She twirled, halting in front of me. “No. He had no idea I was going into the woods. He’d probably forgotten all about ladybugs and the money.” Her voice lowered. “But he didn’t tell me the C-9 was thought to be extinct. It’s not right to send children on a quest that hard.”

My knees weakened. If Joe hadn’t tempted her into the woods, he wasn’t there waiting to take her. He hadn’t asked her to meet him. She’d gone on her own initiative. I might not be able to tackle this issue head on, but I could nibble away at it.

“That makes you feel better, doesn’t it?” she asked.

“Yes.”

“You like Mr. Sinclair.”

“I do.” She seemed able to read my mind, so why deny it?

“And the boy, Patrick? Do you like him, too?”

“Not in the same way.” I didn’t mind her curiosity about my life. She’d been cheated out of hers. Why not share a little? “Patrick is fun. Joe is serious. There are days when I’m lonely, and I just want to laugh and feel good.”

“I know how that feels.” All life drained from her face. “I’m lonely all the time. Until you came.”
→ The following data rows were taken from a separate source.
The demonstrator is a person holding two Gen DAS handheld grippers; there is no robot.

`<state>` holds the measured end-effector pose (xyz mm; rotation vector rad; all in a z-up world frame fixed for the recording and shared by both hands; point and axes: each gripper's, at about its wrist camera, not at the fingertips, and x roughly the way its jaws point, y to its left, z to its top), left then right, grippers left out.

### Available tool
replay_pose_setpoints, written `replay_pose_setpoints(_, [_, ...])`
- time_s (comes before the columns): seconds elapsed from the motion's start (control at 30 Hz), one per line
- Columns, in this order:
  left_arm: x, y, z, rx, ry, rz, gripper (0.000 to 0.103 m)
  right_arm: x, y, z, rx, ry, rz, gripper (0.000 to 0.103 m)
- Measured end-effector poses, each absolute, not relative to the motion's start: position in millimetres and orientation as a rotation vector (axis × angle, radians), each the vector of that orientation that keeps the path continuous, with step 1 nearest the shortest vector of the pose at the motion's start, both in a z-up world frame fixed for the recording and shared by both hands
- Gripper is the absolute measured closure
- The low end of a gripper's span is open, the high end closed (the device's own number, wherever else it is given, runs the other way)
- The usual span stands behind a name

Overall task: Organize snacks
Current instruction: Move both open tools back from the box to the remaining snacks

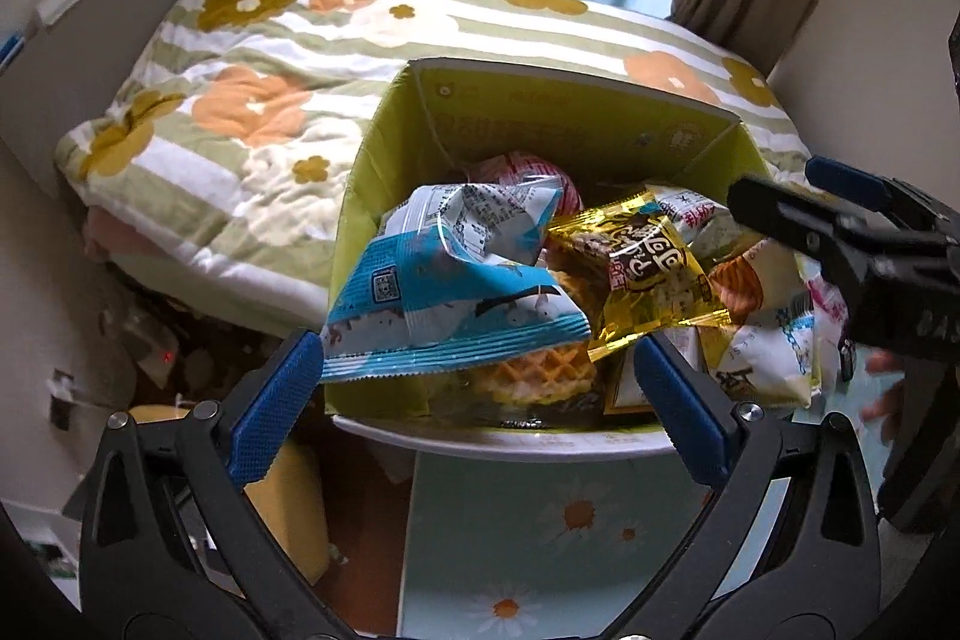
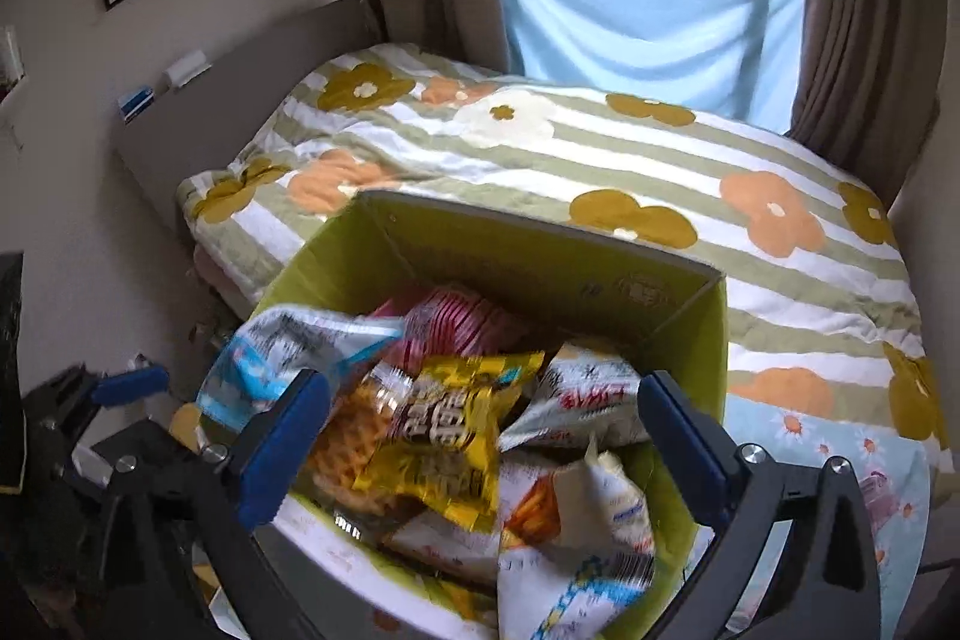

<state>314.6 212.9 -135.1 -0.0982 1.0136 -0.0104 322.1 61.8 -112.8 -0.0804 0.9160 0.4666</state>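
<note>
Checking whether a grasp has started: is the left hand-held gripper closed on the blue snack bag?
No. The left hand-held gripper is wide open, and the blue snack bag lies untouched in the box.

Lime-green inside the cardboard box (image 1: 384, 148), heaped with a sky-blue and white snack bag (image 1: 444, 292), a glossy gold packet (image 1: 648, 274) lettered in dark brown, a pink-and-red striped pack (image 2: 462, 322) at the far side, and a golden waffle-gridded snack (image 1: 540, 376) near. Behind, a quilt (image 2: 600, 160) striped sage green and white, scattered with mustard, orange and cream flowers. Royal-blue pads on black gripper fingers (image 1: 276, 400); pale blue cloth (image 2: 636, 10) between taupe-brown curtains (image 2: 858, 10); light-blue daisy-printed surface (image 1: 558, 532) near.
</note>
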Motion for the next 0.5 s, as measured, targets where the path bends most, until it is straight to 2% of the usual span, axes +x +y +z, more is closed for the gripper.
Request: replay_pose_setpoints(0.5, [302,187,-130,-0.03,0.984,-0.107,0.001,285,40,-100,-0.042,0.912,0.398,0.001])
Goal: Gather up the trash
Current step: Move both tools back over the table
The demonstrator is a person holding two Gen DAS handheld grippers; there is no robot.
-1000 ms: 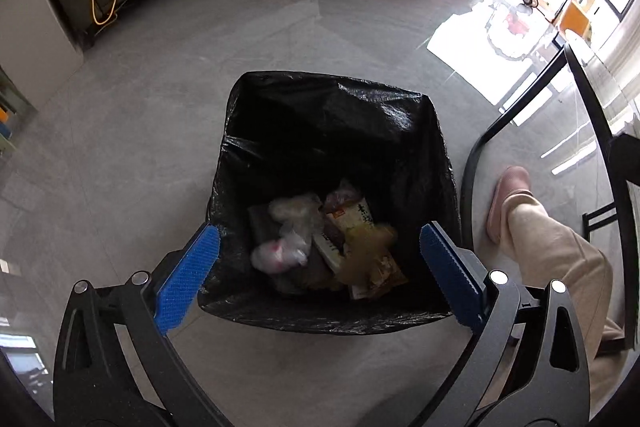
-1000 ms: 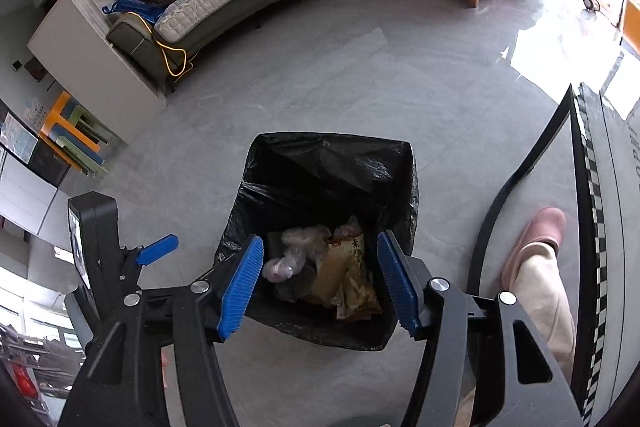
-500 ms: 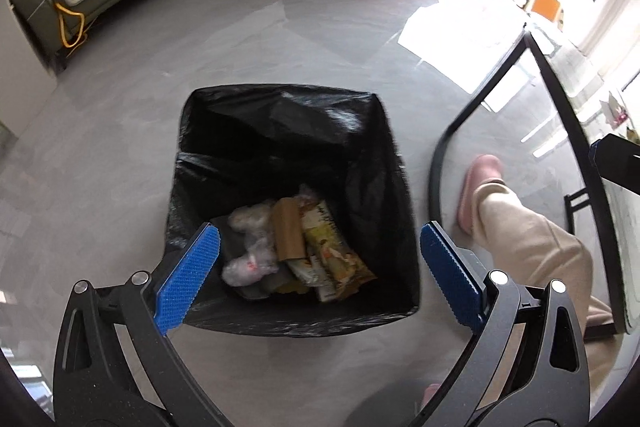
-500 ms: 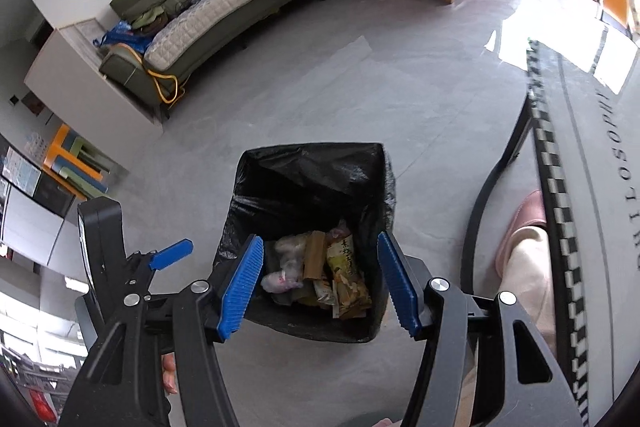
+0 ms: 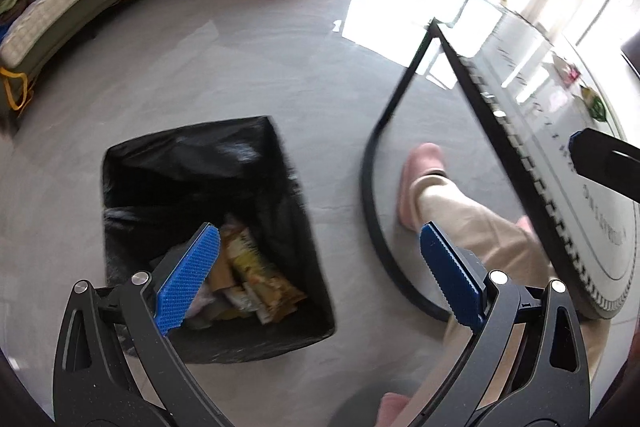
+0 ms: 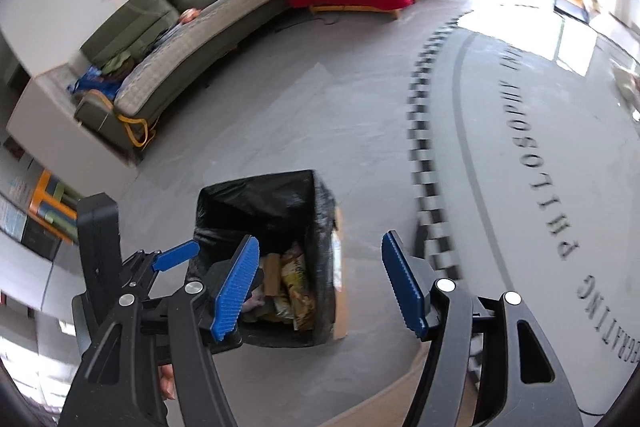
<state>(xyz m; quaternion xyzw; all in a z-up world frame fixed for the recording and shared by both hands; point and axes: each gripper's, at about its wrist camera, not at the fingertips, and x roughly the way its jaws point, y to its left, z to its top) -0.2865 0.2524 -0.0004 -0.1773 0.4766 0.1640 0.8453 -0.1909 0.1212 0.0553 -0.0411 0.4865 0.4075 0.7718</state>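
While both grippers are held above the grey floor (image 5: 248,75), the left gripper (image 5: 316,275) is seen w/ blue pads spread wide & nothing between them, and the right gripper (image 6: 320,283) likewise spread & empty, its jaws having just been opening a bit more. Trash (image 5: 244,279) (wrappers, crumpled packets) is piled at the bottom of the black-bagged bin (image 5: 192,167), which stands on the floor at near left. A glass worktop (image 6: 552,155) w/ checkered edge is seen at right, w/ a person's leg (image 5: 472,223) & pink slipper (image 5: 420,171) beside it.
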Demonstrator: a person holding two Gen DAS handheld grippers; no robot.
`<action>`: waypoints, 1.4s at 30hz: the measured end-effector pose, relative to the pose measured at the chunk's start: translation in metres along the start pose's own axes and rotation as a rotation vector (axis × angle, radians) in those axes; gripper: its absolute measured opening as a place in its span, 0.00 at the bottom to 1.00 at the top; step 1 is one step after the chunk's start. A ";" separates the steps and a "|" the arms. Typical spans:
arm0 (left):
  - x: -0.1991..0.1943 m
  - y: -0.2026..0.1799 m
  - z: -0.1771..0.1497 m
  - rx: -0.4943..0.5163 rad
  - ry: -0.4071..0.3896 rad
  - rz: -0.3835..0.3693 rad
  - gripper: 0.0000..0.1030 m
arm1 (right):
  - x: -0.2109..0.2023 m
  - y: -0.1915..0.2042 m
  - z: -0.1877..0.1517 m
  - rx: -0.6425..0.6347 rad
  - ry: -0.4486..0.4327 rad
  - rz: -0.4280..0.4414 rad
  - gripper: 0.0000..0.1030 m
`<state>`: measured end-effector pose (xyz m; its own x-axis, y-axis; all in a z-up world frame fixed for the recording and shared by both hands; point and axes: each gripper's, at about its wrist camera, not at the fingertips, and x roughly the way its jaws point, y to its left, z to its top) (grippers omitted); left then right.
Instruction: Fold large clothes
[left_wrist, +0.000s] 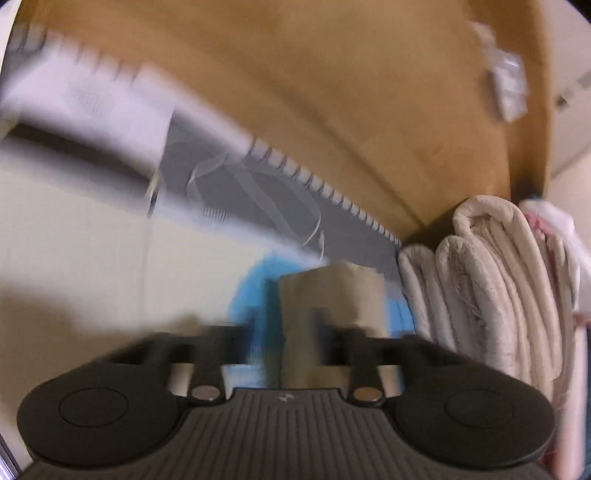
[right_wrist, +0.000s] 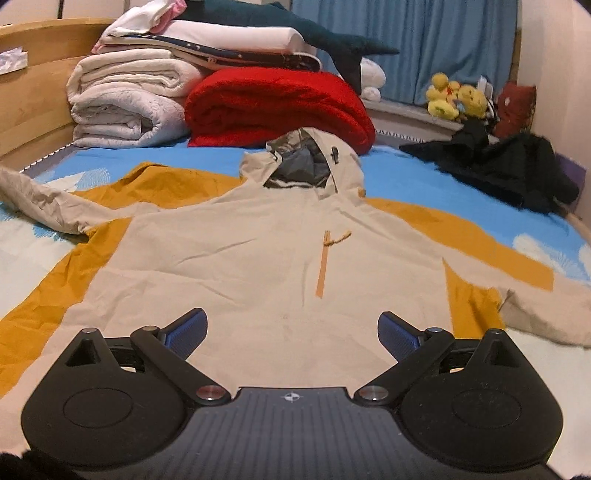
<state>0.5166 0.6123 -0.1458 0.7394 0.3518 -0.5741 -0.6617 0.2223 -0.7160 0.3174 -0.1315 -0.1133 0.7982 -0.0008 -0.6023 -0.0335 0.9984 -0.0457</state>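
A beige and mustard hooded jacket (right_wrist: 258, 251) lies spread face up on the blue and white bed sheet (right_wrist: 424, 184), hood towards the far end. My right gripper (right_wrist: 291, 321) hovers open over the jacket's lower front, its blue pads (right_wrist: 188, 328) wide apart with nothing between them. The left wrist view is blurred by motion. There the beige sleeve end (left_wrist: 332, 291) stands up between the jaws of my left gripper (left_wrist: 306, 325), which look closed against it. In the right wrist view that left sleeve (right_wrist: 33, 206) rises at the frame's left edge.
Folded white quilts (right_wrist: 122, 99) (left_wrist: 480, 280) and a red blanket (right_wrist: 277, 103) are stacked at the bed's far end against the wooden headboard (left_wrist: 332, 92). A heap of black clothes (right_wrist: 498, 166) lies at the far right, with plush toys (right_wrist: 454, 99) by the blue curtain.
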 end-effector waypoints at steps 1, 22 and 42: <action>0.004 0.013 -0.003 -0.066 0.064 -0.046 0.68 | 0.001 0.000 -0.001 -0.003 0.006 0.000 0.95; 0.018 0.009 -0.077 0.054 0.196 0.253 0.04 | -0.007 -0.005 -0.011 0.000 -0.011 -0.006 0.95; -0.165 -0.256 -0.248 0.601 0.132 -0.510 0.01 | -0.016 -0.053 -0.029 0.122 -0.049 -0.024 0.96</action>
<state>0.5943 0.2719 0.0336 0.9527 -0.0279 -0.3027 -0.1636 0.7921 -0.5880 0.2888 -0.1859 -0.1247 0.8265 -0.0246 -0.5623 0.0567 0.9976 0.0397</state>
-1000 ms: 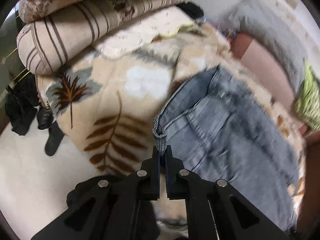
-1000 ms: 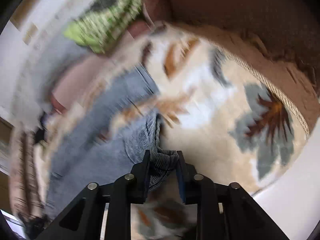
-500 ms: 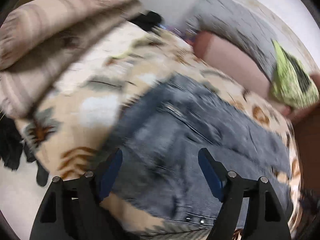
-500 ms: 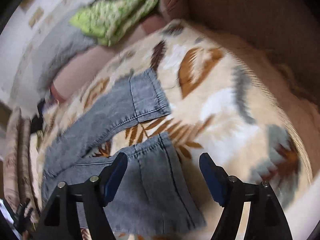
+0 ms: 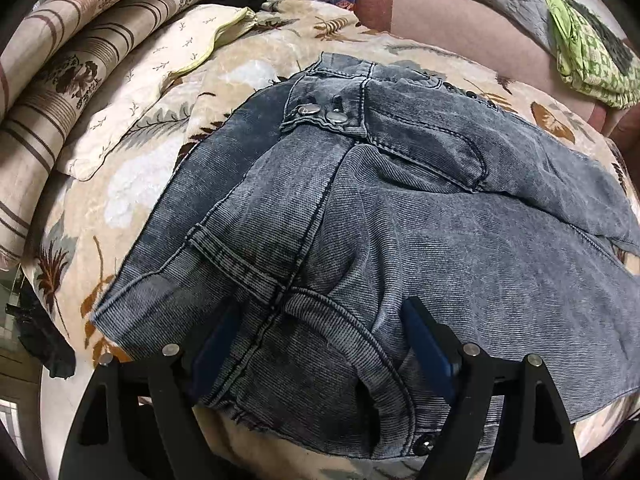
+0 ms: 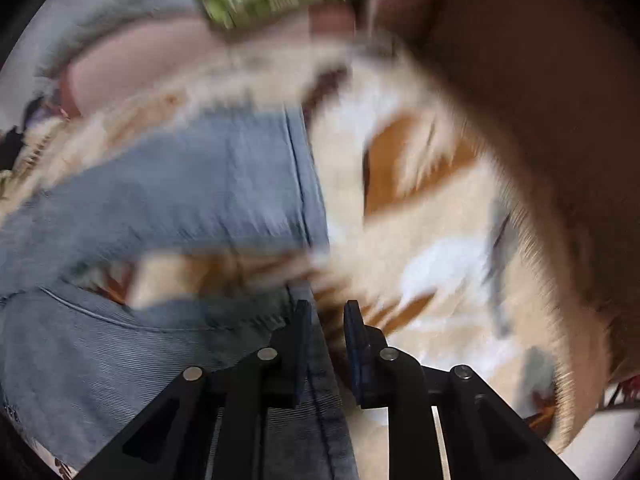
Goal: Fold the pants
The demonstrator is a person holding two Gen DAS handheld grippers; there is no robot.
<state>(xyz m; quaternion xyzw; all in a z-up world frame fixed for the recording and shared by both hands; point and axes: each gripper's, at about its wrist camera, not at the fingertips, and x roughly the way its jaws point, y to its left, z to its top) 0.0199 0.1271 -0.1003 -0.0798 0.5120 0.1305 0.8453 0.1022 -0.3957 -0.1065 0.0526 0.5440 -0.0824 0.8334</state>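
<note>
Count: one pair of jeans [image 5: 400, 208], one leaf-print blanket [image 5: 256, 60] under them, two striped cushions [image 5: 72, 52] stacked far left of the left tongs, one cream pillow [image 5: 152, 80] beside them, one green cloth [image 5: 588, 48] far ahead to the right.

Left tongs [image 5: 320, 352]: fingers wide apart, holding nothing. They straddle the near part of the jeans; both blue pads sit low against the denim, but contact cannot be confirmed. The waistband with two metal buttons [image 5: 320, 114] lies ahead of the tongs, near centre.

Right tongs [image 6: 326, 344]: fingers close together with a narrow gap. The edge seam of a jeans leg [image 6: 324, 412] runs between them; view is motion-blurred, so whether they pinch the fabric cannot be told.

Left view only: buttons, waistband, pocket seams, cushions, pillow, all sharp. Right view only: two leg sections of the jeans [image 6: 180, 184] ahead and left of the tongs with a strip of blanket [image 6: 420, 280] between them, and brown upholstery [image 6: 540, 80] to the right.
</note>
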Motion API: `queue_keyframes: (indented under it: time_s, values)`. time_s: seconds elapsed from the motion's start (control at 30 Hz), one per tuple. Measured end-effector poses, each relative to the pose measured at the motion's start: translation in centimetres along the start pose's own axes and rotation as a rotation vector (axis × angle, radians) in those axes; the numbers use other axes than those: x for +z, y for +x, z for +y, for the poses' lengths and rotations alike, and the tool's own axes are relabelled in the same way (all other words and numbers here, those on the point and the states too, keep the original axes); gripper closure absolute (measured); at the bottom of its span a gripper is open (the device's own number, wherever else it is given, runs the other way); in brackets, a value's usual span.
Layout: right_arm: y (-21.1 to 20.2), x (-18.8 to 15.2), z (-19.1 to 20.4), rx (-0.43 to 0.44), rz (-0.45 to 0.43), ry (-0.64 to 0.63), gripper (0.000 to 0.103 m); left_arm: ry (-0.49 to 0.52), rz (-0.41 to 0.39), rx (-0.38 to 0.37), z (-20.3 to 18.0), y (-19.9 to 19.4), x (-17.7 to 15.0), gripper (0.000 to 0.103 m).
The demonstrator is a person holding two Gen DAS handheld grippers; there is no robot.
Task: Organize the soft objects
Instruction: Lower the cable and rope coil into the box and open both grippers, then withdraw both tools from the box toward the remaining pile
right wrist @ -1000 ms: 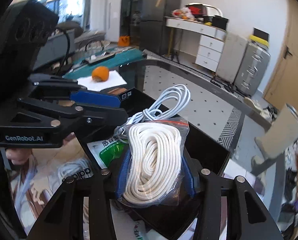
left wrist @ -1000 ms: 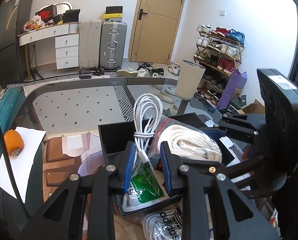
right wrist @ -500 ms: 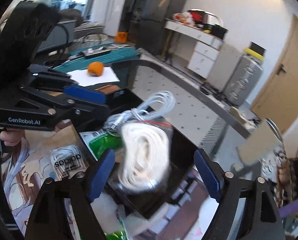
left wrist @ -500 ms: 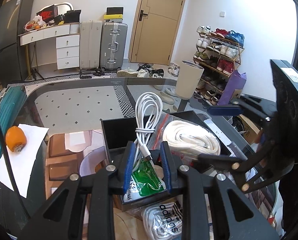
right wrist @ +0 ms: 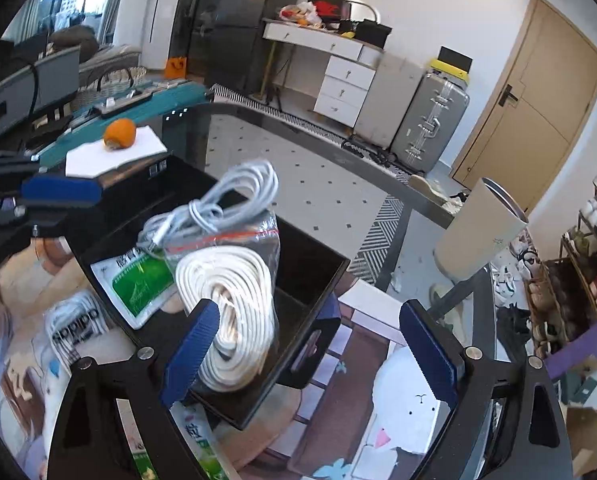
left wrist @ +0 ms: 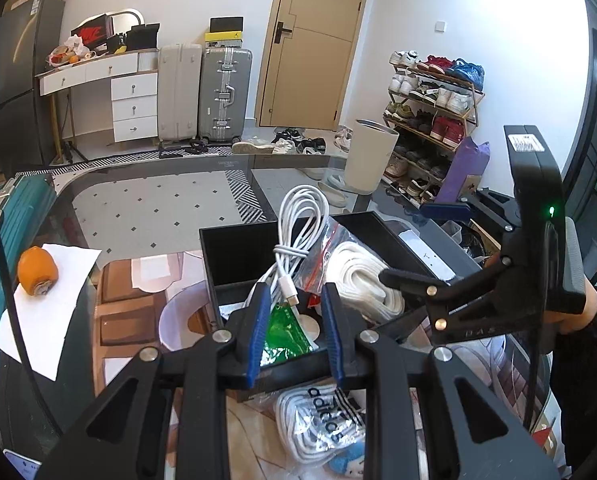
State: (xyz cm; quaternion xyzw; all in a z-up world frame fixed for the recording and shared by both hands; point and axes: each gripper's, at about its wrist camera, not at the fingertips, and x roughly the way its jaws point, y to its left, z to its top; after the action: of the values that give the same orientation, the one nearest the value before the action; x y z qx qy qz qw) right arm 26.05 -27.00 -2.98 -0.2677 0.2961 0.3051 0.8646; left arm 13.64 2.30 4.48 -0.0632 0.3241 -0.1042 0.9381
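The left gripper [left wrist: 291, 334] is clenched on the coiled white charging cable [left wrist: 298, 232], holding it above the open black rectangular box [left wrist: 234, 252] on the glass desk [left wrist: 138, 208]. The right gripper [right wrist: 310, 356] has just been opening and now stands released, its blue pads clear of the clear zip bag of coiled white rope [right wrist: 234, 304], which lies inside the box (tilted against the cable). A green-and-white sachet [right wrist: 138, 284] lies beside it in the box. A white bundle printed with black lettering [left wrist: 322, 420] lies on the desk just outside the box's near wall.
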Motion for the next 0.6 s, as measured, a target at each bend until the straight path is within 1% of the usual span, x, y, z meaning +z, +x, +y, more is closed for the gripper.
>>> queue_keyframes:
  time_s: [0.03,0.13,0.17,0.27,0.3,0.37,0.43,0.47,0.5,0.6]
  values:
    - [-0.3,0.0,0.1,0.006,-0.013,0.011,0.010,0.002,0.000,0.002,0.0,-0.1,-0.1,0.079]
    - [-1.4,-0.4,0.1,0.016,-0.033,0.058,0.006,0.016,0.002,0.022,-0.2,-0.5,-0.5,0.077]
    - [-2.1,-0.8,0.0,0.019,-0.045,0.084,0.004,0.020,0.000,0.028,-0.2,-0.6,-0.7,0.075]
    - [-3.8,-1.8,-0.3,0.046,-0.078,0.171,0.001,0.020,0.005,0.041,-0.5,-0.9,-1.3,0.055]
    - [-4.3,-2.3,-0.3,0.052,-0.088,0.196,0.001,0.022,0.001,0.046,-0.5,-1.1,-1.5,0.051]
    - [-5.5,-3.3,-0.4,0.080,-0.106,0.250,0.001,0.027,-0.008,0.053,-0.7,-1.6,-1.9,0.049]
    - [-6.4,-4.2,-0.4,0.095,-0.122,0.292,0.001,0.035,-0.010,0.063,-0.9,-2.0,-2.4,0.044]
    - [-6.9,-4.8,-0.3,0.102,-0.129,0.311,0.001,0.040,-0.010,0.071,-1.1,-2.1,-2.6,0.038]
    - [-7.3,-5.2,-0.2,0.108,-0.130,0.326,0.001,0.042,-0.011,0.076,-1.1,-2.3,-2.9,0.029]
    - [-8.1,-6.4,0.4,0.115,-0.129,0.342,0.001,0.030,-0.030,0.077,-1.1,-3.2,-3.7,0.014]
I had the strangest urge to comfort her. She might be a ghost with too much knowledge, but she was also a little girl who’d died before her life had even begun. “I tried to befriend you at Walden. You ran away.”

“I couldn’t be certain what you’d do if you realized what I am. I’ve tried so many times over the years and failed. People are afraid of me, but you’re a special person, Aine.”

“I had a lonely childhood, so I can empathize.”

“You want a child, don’t you?”

She had the uncanny ability to read me. “Maybe once I get my doctorate.”

“You want a little girl. Like me. A blonde.” Her smile hinted at things she shouldn’t know.

“No. A boy.” I spoke too quickly.

“No, you don’t. You want a girl. To replace the one you killed.”

Her words ripped at me. I raised my hands in self-defense. How did she know? She couldn’t know. It was impossible. Even if she was a ghost, she’d have no way to know my personal history.

“It’s okay, silly,” Mischa said. “You were only a kid. You couldn’t have a baby. Everyone knows that.”

My hand found the latch and I eased it open. Before she could protest, I yanked the door open and ran out into the darkness. Stumbling over a loose board on the porch, I hurtled into the snow. I went down on my knees and scrambled to my feet, lurching forward, gasping for air.

When I turned back to look at the little shack, I could see the glow of the oil lamp through the open door. The day had disappeared, and while I’d been inside the shack with Mischa, night, so perfectly still and silent, had slipped over me. I’d lost hours of time.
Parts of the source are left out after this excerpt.